Critique of Pure Logic

In my high school mathematics courses, the thing I hated more than anything else was doing geometric proofs. 

Not because I didn’t understand them or couldn’t get them right (which was, in fact, my problem when we moved on to trig…) but because they were so bloody meticulous.  I could usually see the solution pretty early on, but writing out every step to get there was such a drag and a bore and I hated it.

In college I was introduced to symbolic logic, which is effectively doing proofs with a sentence by replacing its clauses with symbols. 

My professor, who remains one of my favorite teachers ever, was convinced solving logical proofs was the greatest thing any human being could aspire to do.  I had to disagree (actually, even though I respect this man tremendously, we didn’t agree on much of anything…).  Learning the rules of logic was extraordinarily useful, but it was not what got me going in the morning.

Logic was touted to me by my very analytic professor and a few others as a way of thinking objectively. It was as if logic put limits on reality. 

Which was an interesting notion that I never really dwelt on until very recently.  For whatever reason, I was thinking about the kinds of proofs we did in that logic class or in the geometry class I took in High School.  Some of those proofs were designed to prove the very rules we used to solve other problems. 

In thinking about that process, it occurred to me that you can only prove one rule at a time.  And that when you do that you assume other rules are true so that you can solve the proof. 

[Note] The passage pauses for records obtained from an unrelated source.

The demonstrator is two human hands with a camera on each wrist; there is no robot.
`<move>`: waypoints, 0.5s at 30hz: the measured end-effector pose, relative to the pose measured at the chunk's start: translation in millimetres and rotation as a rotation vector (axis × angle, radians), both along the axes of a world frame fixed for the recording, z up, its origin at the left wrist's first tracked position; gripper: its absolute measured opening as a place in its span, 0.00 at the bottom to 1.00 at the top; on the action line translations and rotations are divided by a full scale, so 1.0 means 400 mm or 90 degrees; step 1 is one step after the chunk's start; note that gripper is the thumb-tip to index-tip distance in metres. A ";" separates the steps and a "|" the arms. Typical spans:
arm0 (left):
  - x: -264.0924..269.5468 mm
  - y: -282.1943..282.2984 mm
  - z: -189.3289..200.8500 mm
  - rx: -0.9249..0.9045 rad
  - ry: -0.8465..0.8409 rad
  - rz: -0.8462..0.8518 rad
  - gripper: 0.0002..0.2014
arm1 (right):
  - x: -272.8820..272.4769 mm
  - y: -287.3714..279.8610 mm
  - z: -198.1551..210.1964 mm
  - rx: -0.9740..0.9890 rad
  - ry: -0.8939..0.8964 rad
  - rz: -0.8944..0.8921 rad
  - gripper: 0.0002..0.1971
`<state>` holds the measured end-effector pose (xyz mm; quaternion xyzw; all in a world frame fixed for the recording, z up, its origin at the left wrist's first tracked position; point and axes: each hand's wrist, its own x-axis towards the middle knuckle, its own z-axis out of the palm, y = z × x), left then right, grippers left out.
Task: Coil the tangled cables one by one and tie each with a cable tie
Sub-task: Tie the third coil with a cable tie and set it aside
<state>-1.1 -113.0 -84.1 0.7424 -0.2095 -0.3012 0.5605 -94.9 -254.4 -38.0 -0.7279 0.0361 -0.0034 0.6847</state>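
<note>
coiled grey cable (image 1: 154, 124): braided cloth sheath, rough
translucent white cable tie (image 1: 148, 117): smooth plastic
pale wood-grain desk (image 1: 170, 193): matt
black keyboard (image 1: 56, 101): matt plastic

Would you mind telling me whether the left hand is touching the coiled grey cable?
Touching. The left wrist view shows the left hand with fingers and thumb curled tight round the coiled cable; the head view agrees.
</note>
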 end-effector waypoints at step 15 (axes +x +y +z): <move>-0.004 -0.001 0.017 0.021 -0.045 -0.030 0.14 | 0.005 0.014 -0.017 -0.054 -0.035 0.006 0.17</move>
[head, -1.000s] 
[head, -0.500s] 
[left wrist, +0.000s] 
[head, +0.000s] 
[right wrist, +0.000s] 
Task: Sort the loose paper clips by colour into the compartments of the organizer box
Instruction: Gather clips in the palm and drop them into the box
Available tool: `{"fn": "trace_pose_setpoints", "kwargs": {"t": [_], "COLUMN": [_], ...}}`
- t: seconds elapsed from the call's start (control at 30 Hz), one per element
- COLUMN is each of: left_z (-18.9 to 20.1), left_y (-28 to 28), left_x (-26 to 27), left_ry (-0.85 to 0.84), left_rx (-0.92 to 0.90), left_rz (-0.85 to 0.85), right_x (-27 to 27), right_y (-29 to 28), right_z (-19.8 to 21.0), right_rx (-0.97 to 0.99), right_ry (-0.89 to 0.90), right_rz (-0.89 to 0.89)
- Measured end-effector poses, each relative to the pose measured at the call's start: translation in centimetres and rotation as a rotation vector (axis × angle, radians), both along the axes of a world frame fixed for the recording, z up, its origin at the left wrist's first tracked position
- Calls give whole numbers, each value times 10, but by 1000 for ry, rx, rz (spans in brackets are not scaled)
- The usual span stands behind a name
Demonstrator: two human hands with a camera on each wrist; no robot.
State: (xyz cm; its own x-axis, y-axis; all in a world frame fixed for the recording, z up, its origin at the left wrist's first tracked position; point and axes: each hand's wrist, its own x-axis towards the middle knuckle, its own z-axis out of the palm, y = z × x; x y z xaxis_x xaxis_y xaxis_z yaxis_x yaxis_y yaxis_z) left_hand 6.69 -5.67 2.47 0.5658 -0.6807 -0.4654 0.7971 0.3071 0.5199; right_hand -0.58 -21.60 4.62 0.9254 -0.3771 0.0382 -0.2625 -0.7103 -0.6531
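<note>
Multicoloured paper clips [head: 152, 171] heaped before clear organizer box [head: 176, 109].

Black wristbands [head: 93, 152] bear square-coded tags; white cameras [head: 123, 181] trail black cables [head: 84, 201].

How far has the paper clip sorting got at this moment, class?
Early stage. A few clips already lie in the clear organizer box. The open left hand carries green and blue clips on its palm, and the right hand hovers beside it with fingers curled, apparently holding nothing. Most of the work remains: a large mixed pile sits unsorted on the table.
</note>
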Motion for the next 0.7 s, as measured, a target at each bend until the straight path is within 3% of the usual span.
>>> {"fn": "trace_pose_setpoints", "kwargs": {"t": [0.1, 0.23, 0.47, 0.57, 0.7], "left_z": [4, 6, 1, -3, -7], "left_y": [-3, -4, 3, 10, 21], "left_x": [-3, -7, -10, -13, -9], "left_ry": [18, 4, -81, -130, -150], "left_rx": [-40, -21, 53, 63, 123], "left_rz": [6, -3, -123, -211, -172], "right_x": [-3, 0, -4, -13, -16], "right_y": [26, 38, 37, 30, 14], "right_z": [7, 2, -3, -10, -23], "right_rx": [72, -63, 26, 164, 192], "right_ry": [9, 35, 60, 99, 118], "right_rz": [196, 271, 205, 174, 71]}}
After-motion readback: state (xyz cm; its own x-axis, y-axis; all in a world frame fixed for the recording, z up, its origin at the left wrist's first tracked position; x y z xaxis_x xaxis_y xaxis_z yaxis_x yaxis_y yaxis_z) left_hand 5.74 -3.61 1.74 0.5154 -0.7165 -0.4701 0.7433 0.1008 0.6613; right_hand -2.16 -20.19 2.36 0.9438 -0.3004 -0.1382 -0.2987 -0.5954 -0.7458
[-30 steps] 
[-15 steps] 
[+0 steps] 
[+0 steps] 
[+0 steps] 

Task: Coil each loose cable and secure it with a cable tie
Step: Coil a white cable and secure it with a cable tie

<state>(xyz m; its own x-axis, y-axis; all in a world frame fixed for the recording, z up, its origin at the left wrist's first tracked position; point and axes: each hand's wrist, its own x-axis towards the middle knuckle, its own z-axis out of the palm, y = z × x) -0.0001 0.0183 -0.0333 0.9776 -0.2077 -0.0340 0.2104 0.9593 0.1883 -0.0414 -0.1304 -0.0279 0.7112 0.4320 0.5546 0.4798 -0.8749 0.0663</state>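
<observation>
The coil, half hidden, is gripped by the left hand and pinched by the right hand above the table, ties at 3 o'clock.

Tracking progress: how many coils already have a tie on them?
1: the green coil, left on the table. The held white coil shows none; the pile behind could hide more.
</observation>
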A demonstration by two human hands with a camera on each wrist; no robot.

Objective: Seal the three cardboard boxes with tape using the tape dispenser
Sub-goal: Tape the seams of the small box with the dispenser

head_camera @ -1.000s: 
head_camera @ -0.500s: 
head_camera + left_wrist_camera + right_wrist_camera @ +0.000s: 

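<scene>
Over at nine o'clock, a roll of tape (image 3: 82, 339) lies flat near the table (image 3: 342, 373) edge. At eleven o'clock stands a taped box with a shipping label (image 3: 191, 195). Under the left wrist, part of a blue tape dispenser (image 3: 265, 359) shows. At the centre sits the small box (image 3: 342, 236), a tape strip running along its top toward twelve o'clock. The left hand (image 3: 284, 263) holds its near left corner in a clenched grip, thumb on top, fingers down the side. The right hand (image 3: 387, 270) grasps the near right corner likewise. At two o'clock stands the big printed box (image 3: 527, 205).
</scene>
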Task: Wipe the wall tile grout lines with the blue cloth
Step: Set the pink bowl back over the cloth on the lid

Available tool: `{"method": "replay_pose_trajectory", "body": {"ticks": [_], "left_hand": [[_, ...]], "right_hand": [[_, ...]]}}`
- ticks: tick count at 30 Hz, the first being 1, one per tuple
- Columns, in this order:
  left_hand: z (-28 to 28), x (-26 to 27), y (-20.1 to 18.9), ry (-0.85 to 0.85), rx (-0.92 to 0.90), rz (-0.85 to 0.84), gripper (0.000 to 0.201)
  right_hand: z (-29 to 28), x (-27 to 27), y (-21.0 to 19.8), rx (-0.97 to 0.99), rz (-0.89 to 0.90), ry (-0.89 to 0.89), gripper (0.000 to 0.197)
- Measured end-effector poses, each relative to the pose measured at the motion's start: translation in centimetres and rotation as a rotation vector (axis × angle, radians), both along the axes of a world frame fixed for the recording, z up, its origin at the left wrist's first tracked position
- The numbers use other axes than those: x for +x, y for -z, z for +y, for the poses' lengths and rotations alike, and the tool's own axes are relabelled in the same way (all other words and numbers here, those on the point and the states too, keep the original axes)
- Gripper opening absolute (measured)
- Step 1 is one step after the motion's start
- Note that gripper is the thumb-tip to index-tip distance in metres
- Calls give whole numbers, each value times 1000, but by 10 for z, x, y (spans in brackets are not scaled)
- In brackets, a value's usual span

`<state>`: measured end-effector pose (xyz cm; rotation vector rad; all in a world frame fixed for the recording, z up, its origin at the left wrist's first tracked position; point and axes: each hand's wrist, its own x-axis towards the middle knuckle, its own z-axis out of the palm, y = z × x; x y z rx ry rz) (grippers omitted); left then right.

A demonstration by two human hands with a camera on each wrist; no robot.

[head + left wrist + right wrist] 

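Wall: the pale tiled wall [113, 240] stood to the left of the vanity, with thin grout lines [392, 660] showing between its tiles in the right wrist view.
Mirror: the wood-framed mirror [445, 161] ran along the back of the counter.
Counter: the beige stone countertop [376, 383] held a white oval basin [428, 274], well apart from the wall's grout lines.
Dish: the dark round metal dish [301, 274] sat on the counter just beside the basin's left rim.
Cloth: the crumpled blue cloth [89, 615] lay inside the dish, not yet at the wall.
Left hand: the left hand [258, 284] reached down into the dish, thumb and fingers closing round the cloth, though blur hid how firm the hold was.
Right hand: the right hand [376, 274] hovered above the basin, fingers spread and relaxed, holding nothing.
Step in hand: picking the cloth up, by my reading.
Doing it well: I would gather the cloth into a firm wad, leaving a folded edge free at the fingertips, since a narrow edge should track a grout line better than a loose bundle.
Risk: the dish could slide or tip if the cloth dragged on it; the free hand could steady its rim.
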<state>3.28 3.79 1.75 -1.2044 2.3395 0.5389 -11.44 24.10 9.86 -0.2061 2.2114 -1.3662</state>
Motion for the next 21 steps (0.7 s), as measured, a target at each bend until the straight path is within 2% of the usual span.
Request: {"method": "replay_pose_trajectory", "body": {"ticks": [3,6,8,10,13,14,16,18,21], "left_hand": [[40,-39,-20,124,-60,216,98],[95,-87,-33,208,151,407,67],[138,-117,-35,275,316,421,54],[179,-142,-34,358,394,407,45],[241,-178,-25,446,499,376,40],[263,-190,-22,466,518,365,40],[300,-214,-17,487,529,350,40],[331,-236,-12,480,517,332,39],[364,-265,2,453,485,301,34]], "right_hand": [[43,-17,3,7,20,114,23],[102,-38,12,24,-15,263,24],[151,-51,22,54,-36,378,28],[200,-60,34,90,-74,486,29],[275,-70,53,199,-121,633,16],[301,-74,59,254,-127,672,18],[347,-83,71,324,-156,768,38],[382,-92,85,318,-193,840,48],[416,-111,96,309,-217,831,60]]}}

It is as if the rules of logic are the supporting beams of a structure.  You can perhaps take one beam out at a time to inspect it, but if you do more than that the structure becomes unstable. 

There is no such thing as starting a logic problem from complete scratch with no rules whatsoever.  It just wouldn’t work. 

To me at least it seems that the implication of this is that the system of logic is dependent on itself, that the full system in some sense assumes itself.  There is, in other words, a subtle circularity to any system of logic.

Now by invoking the term circularity, which is a term generally associated with fallacious reasoning, I seem to have just thrown logic out with the bathwater. 

That is not actually the move that I would like to make, but I want this realization to be the kind of starting point for the next move I do intend to make.  So even though this post is insanely short compared to how much I normally write, here is where we end for now. 

Later on I will consider how we might redeem logic as it were from the apparent problem we have uncovered.